# You can't change the system through the system (OCCUPY?)



## BenjaminHunter

Lately, at events, I’ve seen a growing trend towards pro-authoritarian ideas. Everyone is looking to their governments to save them. The liberals are claiming the occupy movement now, and I’ve all but lost faith in it. I do agree that corporations are not people, and I agree with many of their other ideals as well, but the problem is that they expect their governments, a few wasps, to fix everything. The reality is that the government played a huge role in creating these problems and they have no intention of fixing them.
I cannot support any pro-authoritarian legislation, even if it does put corporations in their place. Governments are a bigger concern than corporations because governments have much more power. You’re born into them. You cannot resist. In the case of corporations, they cannot, at least not yet, coerce you to buy their products. Also, the government is completely polluted by the men who run the corporations, e.g., Michael Taylor, a former executive of corporate monster, Monsanto, is the senior advisor to the commissioner of the FDA. Therefore, even if anti-corporate legislation was introduced, it would never pass.
We have to get over the fallacy that governments can save us, or this movement will only go backwards.
So, that brings us to the question, “How can we push back the corporate beast?” The answer is this. We stop buying their products. Are we so much like sheep that we need the governments help to protect ourselves from our own bad habits? Boycotts have proven to be extremely effective. One of the earliest examples was the boycott in England of sugar produced by slaves. In 1791, after Parliament refused to abolish slavery, thousands of pamphlets were printed encouraging the boycott. Sugar sales dropped between a third and a half. By contrast sales of Indian sugar, untainted by slavery, rose tenfold in two years.
Other ways to push back would be through direct actions, such as occupations (taking back land), sabotage, black blocs, education, buying locally, starting your own farm, etc.
Corporations are not immortal. They fall, as do governments. We need to, rather than working with our oppressors, destroy their means of oppression. Conflict Gypsies unite!

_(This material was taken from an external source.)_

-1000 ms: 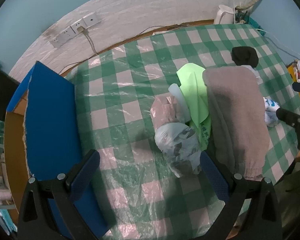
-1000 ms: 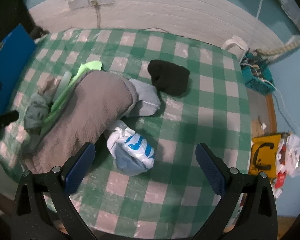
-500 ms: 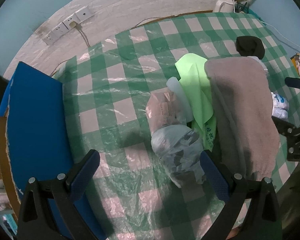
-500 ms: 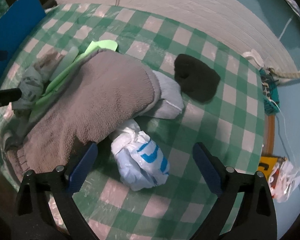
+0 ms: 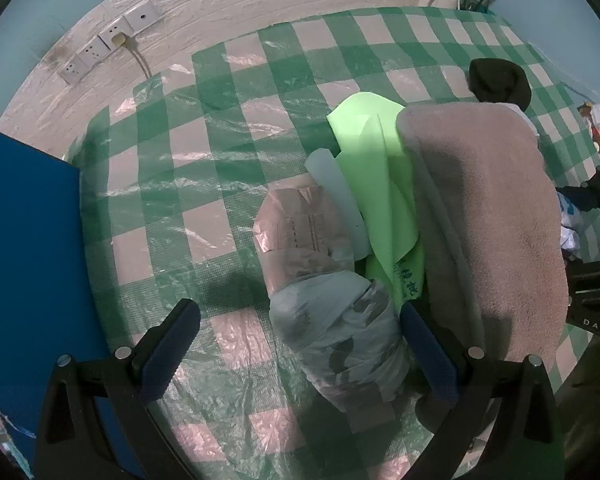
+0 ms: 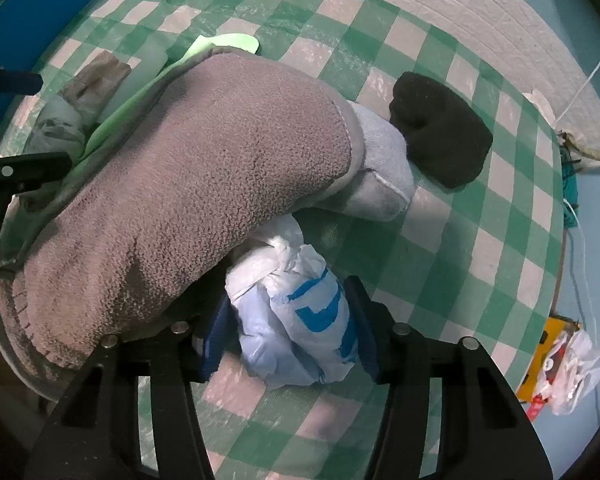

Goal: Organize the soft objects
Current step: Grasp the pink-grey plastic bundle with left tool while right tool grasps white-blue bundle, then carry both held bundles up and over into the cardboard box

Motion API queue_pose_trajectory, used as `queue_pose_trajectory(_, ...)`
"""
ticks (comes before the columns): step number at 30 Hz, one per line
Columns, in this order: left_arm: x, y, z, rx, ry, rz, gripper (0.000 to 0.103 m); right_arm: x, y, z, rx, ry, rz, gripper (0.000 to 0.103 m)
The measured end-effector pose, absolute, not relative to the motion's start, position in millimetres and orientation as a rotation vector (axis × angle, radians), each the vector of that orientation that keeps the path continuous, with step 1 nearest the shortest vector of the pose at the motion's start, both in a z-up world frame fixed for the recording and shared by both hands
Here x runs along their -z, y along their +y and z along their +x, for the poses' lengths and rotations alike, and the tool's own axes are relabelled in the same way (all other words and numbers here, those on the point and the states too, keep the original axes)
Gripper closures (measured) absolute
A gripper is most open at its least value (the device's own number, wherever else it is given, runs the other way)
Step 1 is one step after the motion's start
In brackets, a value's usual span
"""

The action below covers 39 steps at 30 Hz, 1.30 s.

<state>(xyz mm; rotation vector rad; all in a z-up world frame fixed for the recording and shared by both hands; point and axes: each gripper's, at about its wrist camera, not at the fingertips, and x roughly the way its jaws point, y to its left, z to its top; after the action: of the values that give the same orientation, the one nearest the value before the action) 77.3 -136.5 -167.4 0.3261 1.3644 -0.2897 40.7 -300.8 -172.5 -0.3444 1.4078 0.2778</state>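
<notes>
Landmark: brown fleece towel [image 6: 188,184], on green checked tablecloth [image 6: 440,248].
Right gripper [image 6: 290,334]: jaws just closing, pads pressed on white-and-blue plastic bag [image 6: 300,320], just beside towel.
Left gripper [image 5: 300,346]: spread wide, just narrowing slightly, grey bag bundle [image 5: 340,340] between pads, ungripped, beside towel's opposite edge.
Black cloth [image 6: 442,144]: beyond towel's far end.

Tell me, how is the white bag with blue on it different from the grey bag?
The white bag has bright blue marks; the grey bag has dull grey blotches. The white bag is squeezed between the right gripper fingers; the grey bag lies between the left gripper fingers, which stand wide. Both are scrunched plastic bundles beside the brown towel.
</notes>
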Motion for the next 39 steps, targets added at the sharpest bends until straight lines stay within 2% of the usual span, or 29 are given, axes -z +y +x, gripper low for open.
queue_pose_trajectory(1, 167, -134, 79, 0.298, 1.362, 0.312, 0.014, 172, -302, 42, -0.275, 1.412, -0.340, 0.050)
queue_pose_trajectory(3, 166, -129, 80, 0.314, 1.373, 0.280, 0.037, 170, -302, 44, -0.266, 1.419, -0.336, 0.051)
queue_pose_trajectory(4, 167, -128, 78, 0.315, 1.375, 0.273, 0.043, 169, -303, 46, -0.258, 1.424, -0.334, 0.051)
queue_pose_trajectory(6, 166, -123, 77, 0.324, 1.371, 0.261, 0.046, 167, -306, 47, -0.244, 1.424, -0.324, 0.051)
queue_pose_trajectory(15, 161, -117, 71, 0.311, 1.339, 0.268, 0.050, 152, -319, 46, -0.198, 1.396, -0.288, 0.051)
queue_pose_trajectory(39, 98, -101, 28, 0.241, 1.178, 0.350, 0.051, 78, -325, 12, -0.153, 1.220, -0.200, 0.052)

P.S. Anyone going to NATO summit in Chicago? Should be fun. Hope to meet some travelers.


----------



## Pheonix

like you said the problem is the more the government and less the corporations, how are you going to boycott the government? tell the cops your boycotting their authority over you and see where that gets ya.

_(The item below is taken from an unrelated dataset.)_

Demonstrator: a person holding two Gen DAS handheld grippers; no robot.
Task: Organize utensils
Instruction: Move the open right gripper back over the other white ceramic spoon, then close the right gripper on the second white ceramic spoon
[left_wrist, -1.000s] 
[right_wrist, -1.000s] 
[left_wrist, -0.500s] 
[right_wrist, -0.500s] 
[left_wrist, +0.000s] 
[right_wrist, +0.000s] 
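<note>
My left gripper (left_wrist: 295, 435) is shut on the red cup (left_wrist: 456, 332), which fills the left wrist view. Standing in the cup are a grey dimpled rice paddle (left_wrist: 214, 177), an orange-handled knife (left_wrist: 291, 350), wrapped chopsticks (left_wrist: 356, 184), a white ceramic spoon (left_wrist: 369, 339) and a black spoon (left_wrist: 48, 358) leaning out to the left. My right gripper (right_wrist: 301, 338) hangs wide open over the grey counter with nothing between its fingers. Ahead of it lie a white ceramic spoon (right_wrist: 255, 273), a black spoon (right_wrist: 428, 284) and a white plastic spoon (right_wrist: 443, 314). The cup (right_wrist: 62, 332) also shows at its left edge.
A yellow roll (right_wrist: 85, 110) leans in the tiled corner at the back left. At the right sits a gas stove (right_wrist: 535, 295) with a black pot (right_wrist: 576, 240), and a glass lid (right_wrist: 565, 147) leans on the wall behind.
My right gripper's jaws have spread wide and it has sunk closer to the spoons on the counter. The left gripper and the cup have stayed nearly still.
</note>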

I don't understand why you started talking about the government being the real problem and then stated a solution that is only affective against companies?

most people nowadays know their favorite pair of sneakers is made by chinese slave children and they still buy them. boycotts are becoming increasingly less affective.


----------



## BenjaminHunter

pheonix said:


> like you said the problem is the more the government and less the corporations, how are you going to boycott the government? tell the cops your boycotting their authority over you and see where that gets ya.
> 
> I don't understand why you started talking about the government being the real problem and then stated a solution that is only affective against companies?
> 
> most people nowadays know their favorite pair of sneakers is made by chinese slave children and they still buy them. boycotts are becoming increasingly less affective.


 
Well, I wrote this essay in response to my occupy, who were attempting to use the government against the corporations, so the point was mostly to downplay that approach and bring about new ones, that wouldn't aid any enemy. Yeah, though. It seems that people are more worried about their comfort, then the lives of those they can't see. I've yet to find a way to combat this, besides showing people better, cheaper, less heinous alternatives, which are rare. demarketing is a nice strategy, as is subvertising.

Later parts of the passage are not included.